Only lines holding "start" are needed; copy each of them from the data below.

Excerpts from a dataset
%%

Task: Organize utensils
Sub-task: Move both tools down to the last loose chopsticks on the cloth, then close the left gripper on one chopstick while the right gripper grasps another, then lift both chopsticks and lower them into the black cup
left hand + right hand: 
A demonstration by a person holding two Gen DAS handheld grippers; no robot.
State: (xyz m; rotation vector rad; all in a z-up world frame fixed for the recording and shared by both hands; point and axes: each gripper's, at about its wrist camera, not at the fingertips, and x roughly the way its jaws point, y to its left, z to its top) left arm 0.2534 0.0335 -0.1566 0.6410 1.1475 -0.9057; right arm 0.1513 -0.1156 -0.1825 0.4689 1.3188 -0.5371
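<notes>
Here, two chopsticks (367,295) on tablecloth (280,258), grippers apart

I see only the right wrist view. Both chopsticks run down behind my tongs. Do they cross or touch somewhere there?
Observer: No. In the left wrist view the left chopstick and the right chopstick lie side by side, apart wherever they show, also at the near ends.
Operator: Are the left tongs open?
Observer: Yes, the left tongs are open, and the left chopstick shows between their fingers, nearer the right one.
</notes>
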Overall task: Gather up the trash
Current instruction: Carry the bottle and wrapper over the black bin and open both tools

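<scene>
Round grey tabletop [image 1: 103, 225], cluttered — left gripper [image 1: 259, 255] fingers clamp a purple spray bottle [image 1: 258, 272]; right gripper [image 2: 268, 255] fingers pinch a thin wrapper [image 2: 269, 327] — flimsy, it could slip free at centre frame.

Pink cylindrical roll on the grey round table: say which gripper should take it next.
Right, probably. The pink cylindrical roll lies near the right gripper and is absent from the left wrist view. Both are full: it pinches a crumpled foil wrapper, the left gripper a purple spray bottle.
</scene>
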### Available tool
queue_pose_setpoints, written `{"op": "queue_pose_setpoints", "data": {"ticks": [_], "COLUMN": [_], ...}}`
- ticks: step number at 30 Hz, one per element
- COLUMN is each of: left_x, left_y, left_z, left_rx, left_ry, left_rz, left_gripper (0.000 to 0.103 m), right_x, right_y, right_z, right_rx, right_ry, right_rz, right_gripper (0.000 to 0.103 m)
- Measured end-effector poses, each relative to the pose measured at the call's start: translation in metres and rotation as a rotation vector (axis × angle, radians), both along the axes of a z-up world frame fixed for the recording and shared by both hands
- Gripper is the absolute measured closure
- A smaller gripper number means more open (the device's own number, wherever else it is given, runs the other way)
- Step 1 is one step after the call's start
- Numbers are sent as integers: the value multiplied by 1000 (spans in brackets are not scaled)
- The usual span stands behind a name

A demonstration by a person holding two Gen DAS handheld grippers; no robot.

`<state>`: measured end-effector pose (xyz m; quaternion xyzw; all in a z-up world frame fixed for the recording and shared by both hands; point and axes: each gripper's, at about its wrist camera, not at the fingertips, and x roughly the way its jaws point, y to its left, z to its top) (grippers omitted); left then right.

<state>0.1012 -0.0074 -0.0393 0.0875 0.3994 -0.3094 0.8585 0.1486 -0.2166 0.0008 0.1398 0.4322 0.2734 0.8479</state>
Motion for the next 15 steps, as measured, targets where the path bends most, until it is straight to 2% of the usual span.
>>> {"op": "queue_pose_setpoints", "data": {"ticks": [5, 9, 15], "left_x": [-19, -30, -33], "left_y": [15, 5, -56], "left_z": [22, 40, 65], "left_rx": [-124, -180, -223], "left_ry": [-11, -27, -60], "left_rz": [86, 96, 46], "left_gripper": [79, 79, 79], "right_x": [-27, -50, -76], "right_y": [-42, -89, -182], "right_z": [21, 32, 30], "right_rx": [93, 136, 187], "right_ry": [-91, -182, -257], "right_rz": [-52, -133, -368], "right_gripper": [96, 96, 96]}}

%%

TASK RESULT -
- Measured end-effector poses, each relative to the pose measured at the call's start: translation in metres and rotation as a rotation vector (axis × angle, radians), both along the axes of a z-up world frame fixed for the recording and shared by both hands
- Step 1 is one step after the call's start

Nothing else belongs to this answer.